Segment Open

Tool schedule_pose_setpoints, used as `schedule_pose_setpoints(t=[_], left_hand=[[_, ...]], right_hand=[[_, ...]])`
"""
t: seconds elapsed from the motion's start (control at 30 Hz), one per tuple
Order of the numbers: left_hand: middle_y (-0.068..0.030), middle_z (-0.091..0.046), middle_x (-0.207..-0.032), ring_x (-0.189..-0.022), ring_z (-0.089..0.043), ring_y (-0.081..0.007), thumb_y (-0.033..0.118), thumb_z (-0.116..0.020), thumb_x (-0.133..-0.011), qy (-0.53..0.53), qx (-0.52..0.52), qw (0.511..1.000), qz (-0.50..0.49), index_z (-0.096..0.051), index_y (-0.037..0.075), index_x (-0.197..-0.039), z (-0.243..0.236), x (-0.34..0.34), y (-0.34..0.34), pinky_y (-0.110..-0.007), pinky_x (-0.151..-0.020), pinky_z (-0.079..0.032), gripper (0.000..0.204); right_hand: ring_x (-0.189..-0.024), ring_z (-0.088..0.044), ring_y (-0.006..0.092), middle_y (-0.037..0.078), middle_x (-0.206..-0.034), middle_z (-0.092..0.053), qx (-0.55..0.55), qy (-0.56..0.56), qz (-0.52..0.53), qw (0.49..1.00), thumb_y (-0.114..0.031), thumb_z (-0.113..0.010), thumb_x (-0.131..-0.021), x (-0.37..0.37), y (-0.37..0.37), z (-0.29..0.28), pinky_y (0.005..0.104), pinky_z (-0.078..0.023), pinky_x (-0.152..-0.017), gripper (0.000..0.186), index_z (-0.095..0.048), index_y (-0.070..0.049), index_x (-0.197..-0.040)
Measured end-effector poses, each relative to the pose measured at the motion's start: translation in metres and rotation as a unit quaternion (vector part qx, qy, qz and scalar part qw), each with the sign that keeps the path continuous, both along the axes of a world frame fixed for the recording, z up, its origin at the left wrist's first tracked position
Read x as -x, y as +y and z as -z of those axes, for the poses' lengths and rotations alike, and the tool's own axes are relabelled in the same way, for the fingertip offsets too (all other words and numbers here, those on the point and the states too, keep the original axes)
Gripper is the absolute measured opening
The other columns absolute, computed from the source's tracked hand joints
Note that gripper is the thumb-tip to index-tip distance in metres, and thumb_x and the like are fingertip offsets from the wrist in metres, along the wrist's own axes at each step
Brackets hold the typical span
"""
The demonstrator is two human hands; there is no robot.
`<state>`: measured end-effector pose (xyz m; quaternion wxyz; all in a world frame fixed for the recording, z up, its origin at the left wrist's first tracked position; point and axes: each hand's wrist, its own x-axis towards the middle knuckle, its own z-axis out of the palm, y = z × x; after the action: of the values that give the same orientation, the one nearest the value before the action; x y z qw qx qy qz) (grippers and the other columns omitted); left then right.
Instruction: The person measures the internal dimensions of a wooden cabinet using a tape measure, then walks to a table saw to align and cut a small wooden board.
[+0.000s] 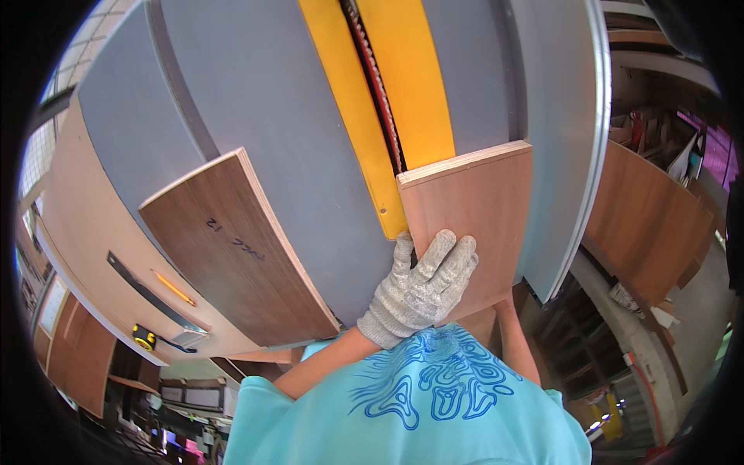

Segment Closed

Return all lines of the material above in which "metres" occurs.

* Output for this exercise
Measured end-effector poses, each relative to the pose measured at the motion's start: translation in metres and rotation as a unit quaternion (vector part qx, qy, qz and scalar part qw), each with the sign that keeps the path continuous, both along the axes of a world frame fixed for the recording, z up, its origin at the left wrist's first tracked position
Note that gripper is the thumb-tip to index-tip distance in metres, and thumb_x and the like are fingertip offsets from the wrist in metres, along the wrist's own axes at each step

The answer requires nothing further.